*YOUR ASSIGNMENT*. In your reply, repeat the full listing exactly and leave each picture out.

*DATA BLOCK*.
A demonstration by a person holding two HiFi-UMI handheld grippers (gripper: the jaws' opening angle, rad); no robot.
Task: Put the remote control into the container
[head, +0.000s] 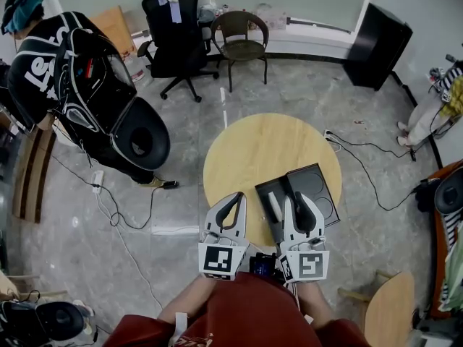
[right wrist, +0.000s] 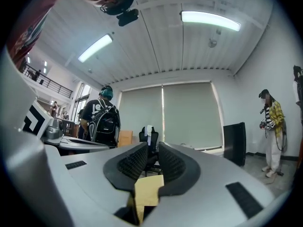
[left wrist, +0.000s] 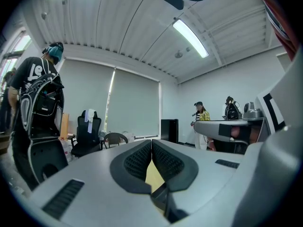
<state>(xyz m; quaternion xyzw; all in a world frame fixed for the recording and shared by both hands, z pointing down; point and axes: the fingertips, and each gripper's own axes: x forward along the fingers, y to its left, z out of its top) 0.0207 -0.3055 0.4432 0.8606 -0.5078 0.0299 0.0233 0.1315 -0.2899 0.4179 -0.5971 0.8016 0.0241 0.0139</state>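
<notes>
The right tongs stand with a narrow gap between the pads and nothing in it; a distant black office chair shows through the gap. The left tongs are closed, tip against tip, and empty.

Both pairs point level, away from the person's body and side by side. The right tongs hang over the near part of the dark container. The left tongs are off the container's left edge, above the bare wood of the round counter. The marker cube on each pair sits at its near end, close to the person's red top, and covers the hand behind it.

The remote control, a pale bar, lies inside the container's left compartment, just left of the right tongs and lengthwise along them. Whether the tongs touch it cannot be told.

Well beyond the container, across the floor, a brown armchair stands.
</notes>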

*WORKED SOLUTION*.
A demonstration by a person holding two HiFi-UMI handheld grippers (gripper: the jaws' opening angle, rad); no robot.
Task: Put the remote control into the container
[head, +0.000s] 
[right wrist, +0.000s] 
[left wrist, +0.000s] 
<state>(xyz m; quaternion xyzw; all in a world frame fixed for the recording and shared by both hands, z pointing down; point and axes: the fingertips, and each gripper's own axes: x forward along the fingers, y to its left, z out of its top) 0.0207 -0.3055 0.4432 0.8606 -0.5078 0.0299 0.0233 0.1315 -0.2899 0.4179 -0.5971 0.8016 0.0241 0.0139</state>
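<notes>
The right tongs stand with a narrow gap between the pads and nothing in it; a distant black office chair shows through the gap. The left tongs are closed, tip against tip, and empty.

Both pairs point level, away from the person's body and side by side. The right tongs hang over the near part of the dark container. The left tongs are off the container's left edge, above the bare wood of the round counter. The marker cube on each pair sits at its near end, close to the person's red top, and covers the hand behind it.

The remote control, a pale bar, lies inside the container's left compartment, just left of the right tongs and lengthwise along them. Whether the tongs touch it cannot be told.

Well beyond the container, across the floor, a brown armchair stands.
</notes>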

The response to the exercise is complete.